• **Exercise**:
Your answer must be an exact copy of the records, with no pictures included.

---------- Data for analysis

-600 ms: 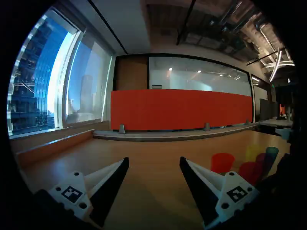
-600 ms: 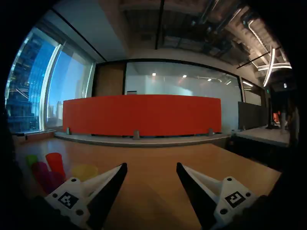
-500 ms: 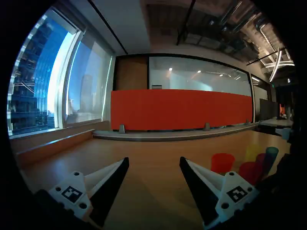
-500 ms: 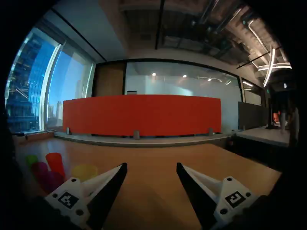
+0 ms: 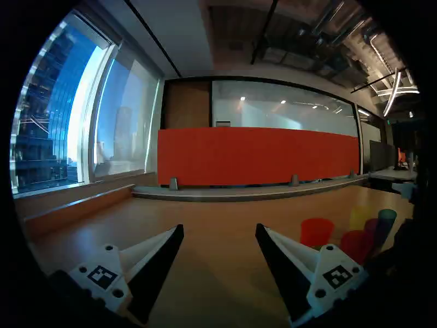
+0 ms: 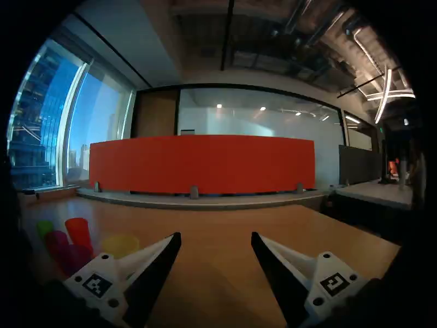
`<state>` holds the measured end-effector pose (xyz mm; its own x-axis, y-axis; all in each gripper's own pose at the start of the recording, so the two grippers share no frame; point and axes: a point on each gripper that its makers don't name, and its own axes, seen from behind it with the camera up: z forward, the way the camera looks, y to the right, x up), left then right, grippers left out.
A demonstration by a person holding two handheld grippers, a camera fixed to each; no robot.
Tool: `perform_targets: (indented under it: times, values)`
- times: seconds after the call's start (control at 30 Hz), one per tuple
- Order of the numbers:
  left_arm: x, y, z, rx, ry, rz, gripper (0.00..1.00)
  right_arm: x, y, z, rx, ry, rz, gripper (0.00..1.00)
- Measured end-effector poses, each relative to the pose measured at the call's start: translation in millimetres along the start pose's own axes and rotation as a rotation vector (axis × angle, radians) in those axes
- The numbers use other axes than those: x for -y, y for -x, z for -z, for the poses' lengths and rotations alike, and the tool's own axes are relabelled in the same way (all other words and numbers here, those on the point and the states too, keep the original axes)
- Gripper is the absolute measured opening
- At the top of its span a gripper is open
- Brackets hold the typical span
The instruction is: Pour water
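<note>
Several coloured plastic cups stand on a wooden table [image 5: 218, 229]. In the left gripper view they sit low on the right: a red cup [image 5: 316, 232], a darker red cup [image 5: 356, 246], a yellow cup [image 5: 359, 216] and a teal cup [image 5: 387, 220]. In the right gripper view the cups stand low on the left: a red cup [image 6: 79, 233], a yellow cup [image 6: 119, 245], a magenta cup [image 6: 57, 243] and a green cup [image 6: 45, 227]. My left gripper [image 5: 218, 232] is open and holds nothing. My right gripper [image 6: 216, 240] is open too, with bare table between its fingers.
An orange partition [image 5: 257, 156] runs along the table's far edge, with a grey ledge [image 5: 240, 192] at its foot. Tall windows [image 5: 60, 131] line the left side. Another desk [image 6: 377, 194] stands off to the right.
</note>
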<state>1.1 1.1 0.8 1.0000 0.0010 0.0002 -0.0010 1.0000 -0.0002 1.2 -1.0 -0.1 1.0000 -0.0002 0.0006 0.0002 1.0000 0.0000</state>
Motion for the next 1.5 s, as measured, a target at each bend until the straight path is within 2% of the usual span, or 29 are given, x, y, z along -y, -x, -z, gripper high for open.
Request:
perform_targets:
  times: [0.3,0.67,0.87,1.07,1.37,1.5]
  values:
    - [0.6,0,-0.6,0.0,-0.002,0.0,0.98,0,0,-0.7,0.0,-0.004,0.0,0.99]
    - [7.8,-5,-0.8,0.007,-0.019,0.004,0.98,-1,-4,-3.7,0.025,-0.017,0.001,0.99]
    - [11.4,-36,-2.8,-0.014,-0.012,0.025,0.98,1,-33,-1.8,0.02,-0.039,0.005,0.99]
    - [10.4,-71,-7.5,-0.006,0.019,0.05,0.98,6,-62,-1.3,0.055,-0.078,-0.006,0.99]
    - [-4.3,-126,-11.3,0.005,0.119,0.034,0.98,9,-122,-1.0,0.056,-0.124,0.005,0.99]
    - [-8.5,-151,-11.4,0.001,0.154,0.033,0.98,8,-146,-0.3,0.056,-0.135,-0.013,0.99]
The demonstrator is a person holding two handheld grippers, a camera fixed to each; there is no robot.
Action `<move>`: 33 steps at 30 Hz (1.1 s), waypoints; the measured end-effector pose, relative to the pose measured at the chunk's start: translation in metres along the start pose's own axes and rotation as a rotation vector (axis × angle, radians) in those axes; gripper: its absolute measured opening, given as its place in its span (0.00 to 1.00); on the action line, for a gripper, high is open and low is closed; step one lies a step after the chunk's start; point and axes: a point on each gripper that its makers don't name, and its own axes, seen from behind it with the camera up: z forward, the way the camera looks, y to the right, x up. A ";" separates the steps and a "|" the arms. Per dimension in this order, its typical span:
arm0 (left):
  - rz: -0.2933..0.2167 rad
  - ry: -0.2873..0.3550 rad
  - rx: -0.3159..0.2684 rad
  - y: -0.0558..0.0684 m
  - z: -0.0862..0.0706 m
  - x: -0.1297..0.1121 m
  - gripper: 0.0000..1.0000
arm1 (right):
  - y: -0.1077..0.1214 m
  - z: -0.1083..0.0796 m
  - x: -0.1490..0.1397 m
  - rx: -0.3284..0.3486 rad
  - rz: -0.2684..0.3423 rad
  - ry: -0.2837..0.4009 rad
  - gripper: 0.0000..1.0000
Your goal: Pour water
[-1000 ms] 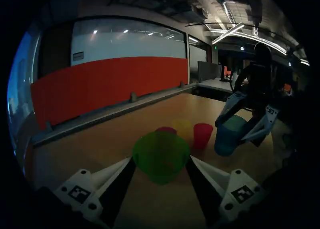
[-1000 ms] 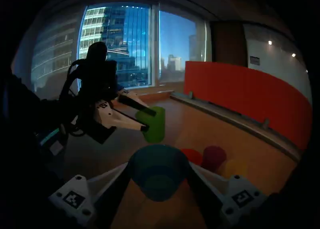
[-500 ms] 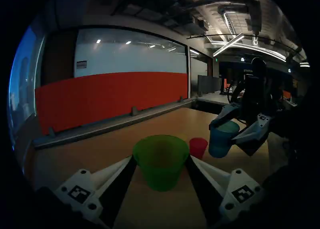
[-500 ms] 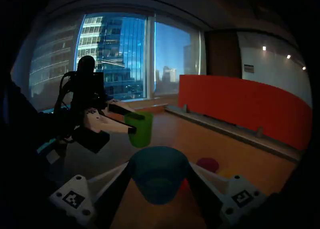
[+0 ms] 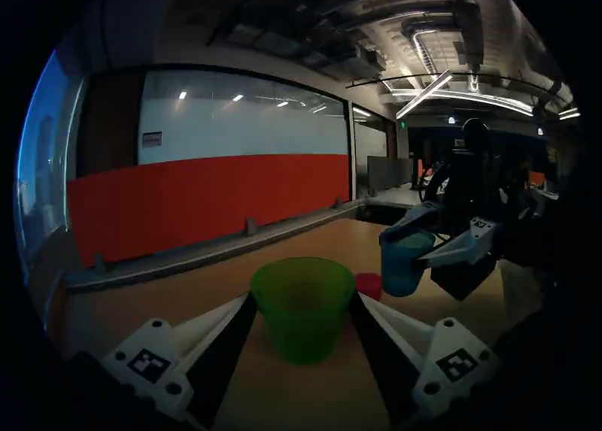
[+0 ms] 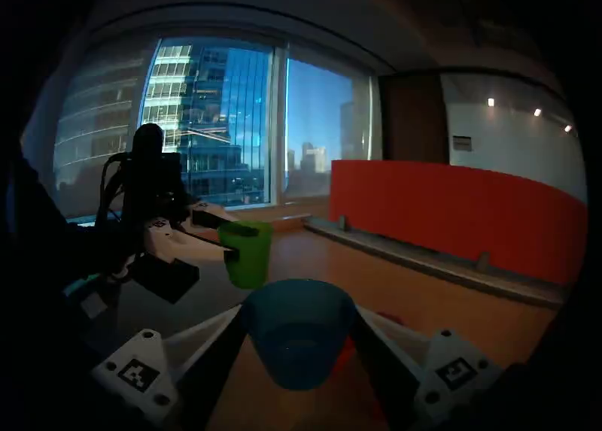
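Observation:
My left gripper (image 5: pixel 302 314) is shut on a green cup (image 5: pixel 302 303), held upright above the wooden table (image 5: pixel 188 295). In the left gripper view the right gripper (image 5: pixel 410 252) shows at the right, shut on a blue cup (image 5: pixel 402 259). My right gripper (image 6: pixel 298 341) holds that blue cup (image 6: pixel 298 339) upright; water seems to lie in its bottom. The right gripper view shows the left gripper (image 6: pixel 226 239) and the green cup (image 6: pixel 245 252) at the left, lifted off the table. A red cup (image 5: pixel 369 284) stands on the table behind the green cup.
A red partition (image 5: pixel 203 190) runs along the table's far edge, with a grey rail (image 5: pixel 211 243) below it. Tall windows (image 6: pixel 226 122) fill the wall behind the left gripper. The person's dark sleeves show at the sides of both views.
Both grippers have lifted their cups higher and levelled them. The cups on the table have dropped low in both views, and the blue cup has come closer to the green one.

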 end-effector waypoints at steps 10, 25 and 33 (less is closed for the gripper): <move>0.013 0.010 -0.023 0.013 -0.002 0.001 0.87 | 0.006 0.006 0.011 -0.004 -0.010 0.035 0.92; 0.024 0.017 -0.052 0.032 -0.005 -0.005 0.87 | 0.014 0.011 0.038 0.001 -0.065 0.067 0.92; 0.029 0.020 -0.063 0.041 -0.003 -0.009 0.87 | 0.017 0.013 0.050 0.001 -0.121 0.070 0.92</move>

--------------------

• **Answer below**:
-600 ms: 
-600 ms: 
-500 ms: 
-500 ms: 
+0 ms: 
+0 ms: 
`<state>` holds the measured end-effector pose (xyz mm; its own x-axis, y-axis; all in each gripper's own pose at the start of the recording, so the two grippers share no frame; point and axes: a point on each gripper that its makers don't name, and its own axes, seen from behind it with the camera up: z forward, the way the camera looks, y to the right, x up), left then right, grippers left out.
A demonstration by a person holding two handheld grippers, a camera fixed to each; no robot.
Tool: `perform_targets: (indented under it: times, values)`
- times: seconds after the call's start (control at 30 Hz), one per tuple
- Order of the numbers:
  left_arm: x, y, z, rx, ry, rz, gripper (0.00..1.00)
  right_arm: x, y, z, rx, ry, rz, gripper (0.00..1.00)
- Measured end-effector poses, each relative to the pose measured at the call's start: translation in millimetres along the start pose's own axes and rotation as a rotation vector (axis × angle, radians) in those axes
- The numbers use other axes than those: x for -y, y for -x, z for -z, for the poses' lengths and rotations alike, and the tool's own axes are relabelled in the same way (all other words and numbers here, those on the point and the states too, keep the original axes)
- Gripper is the absolute measured opening
- At the top of its span a gripper is open
- Brackets hold the typical span
The instruction is: Pour water
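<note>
Several coloured plastic cups stand on a wooden table [image 5: 218, 229]. In the left gripper view they sit low on the right: a red cup [image 5: 316, 232], a darker red cup [image 5: 356, 246], a yellow cup [image 5: 359, 216] and a teal cup [image 5: 387, 220]. In the right gripper view the cups stand low on the left: a red cup [image 6: 79, 233], a yellow cup [image 6: 119, 245], a magenta cup [image 6: 57, 243] and a green cup [image 6: 45, 227]. My left gripper [image 5: 218, 232] is open and holds nothing. My right gripper [image 6: 216, 240] is open too, with bare table between its fingers.
An orange partition [image 5: 257, 156] runs along the table's far edge, with a grey ledge [image 5: 240, 192] at its foot. Tall windows [image 5: 60, 131] line the left side. Another desk [image 6: 377, 194] stands off to the right.
</note>
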<state>1.1 1.1 0.8 1.0000 0.0010 0.0002 -0.0010 1.0000 -0.0002 1.2 -1.0 -0.1 1.0000 -0.0002 0.0006 0.0002 1.0000 0.0000</state>
Motion for the next 1.5 s, as measured, a target at each bend until the straight path is within 2% of the usual span, or 29 are given, x, y, z along -y, -x, -z, gripper high for open.
Request:
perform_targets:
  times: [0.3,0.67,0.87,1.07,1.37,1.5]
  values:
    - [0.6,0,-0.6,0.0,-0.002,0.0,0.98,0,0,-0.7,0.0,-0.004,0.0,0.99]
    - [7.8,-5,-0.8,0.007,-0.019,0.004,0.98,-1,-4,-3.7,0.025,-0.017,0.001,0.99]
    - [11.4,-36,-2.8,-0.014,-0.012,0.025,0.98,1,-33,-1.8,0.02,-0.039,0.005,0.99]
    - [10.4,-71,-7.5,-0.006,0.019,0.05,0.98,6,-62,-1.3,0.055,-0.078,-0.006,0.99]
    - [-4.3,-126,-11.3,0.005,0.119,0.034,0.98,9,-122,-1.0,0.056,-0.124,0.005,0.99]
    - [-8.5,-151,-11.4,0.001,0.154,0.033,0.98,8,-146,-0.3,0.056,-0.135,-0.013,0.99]
The demonstrator is a person holding two handheld grippers, a camera fixed to each; there is no robot.
Action `<move>`: 33 steps at 30 Hz (1.1 s), waypoints; the measured end-effector pose, relative to the pose measured at the chunk's start: translation in metres along the start pose's own axes and rotation as a rotation vector (axis × angle, radians) in those axes; gripper: its absolute measured opening, given as its place in its span (0.00 to 1.00); on the action line, for a gripper, high is open and low is closed; step one lies a step after the chunk's start; point and axes: a point on each gripper that its makers don't name, and its own axes, seen from behind it with the camera up: z forward, the way the camera looks, y to the right, x up. A ";" separates the steps and a "|" the arms. Per dimension in this order, its typical span:
arm0 (left):
  - rz: -0.2933..0.2167 rad
  - ry: -0.2873..0.3550 rad
  - rx: -0.3159..0.2684 rad
  - y: -0.0558..0.0684 m
  - z: -0.0862..0.0706 m
  - x: -0.1297..0.1121 m
  - gripper: 0.0000..1.0000
arm1 (right):
  - y: -0.1077..0.1214 m
  - z: -0.1083..0.0796 m
  - x: -0.1490..0.1397 m
  - rx: -0.3284..0.3486 rad
  - rz: -0.2684..0.3423 rad
  - ry: -0.2837..0.4009 rad
  - gripper: 0.0000..1.0000
Your goal: Pour water
[-1000 ms] 
[-1000 ms] 
[-500 ms] 
[-500 ms] 
[+0 ms] 
[+0 ms] 
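Observation:
My left gripper (image 5: pixel 302 314) is shut on a green cup (image 5: pixel 302 303), held upright above the wooden table (image 5: pixel 188 295). In the left gripper view the right gripper (image 5: pixel 410 252) shows at the right, shut on a blue cup (image 5: pixel 402 259). My right gripper (image 6: pixel 298 341) holds that blue cup (image 6: pixel 298 339) upright; water seems to lie in its bottom. The right gripper view shows the left gripper (image 6: pixel 226 239) and the green cup (image 6: pixel 245 252) at the left, lifted off the table. A red cup (image 5: pixel 369 284) stands on the table behind the green cup.
A red partition (image 5: pixel 203 190) runs along the table's far edge, with a grey rail (image 5: pixel 211 243) below it. Tall windows (image 6: pixel 226 122) fill the wall behind the left gripper. The person's dark sleeves show at the sides of both views.
Both grippers have lifted their cups higher and levelled them. The cups on the table have dropped low in both views, and the blue cup has come closer to the green one.
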
 end-effector waypoints at steps 10, 25 and 33 (less is closed for the gripper): <move>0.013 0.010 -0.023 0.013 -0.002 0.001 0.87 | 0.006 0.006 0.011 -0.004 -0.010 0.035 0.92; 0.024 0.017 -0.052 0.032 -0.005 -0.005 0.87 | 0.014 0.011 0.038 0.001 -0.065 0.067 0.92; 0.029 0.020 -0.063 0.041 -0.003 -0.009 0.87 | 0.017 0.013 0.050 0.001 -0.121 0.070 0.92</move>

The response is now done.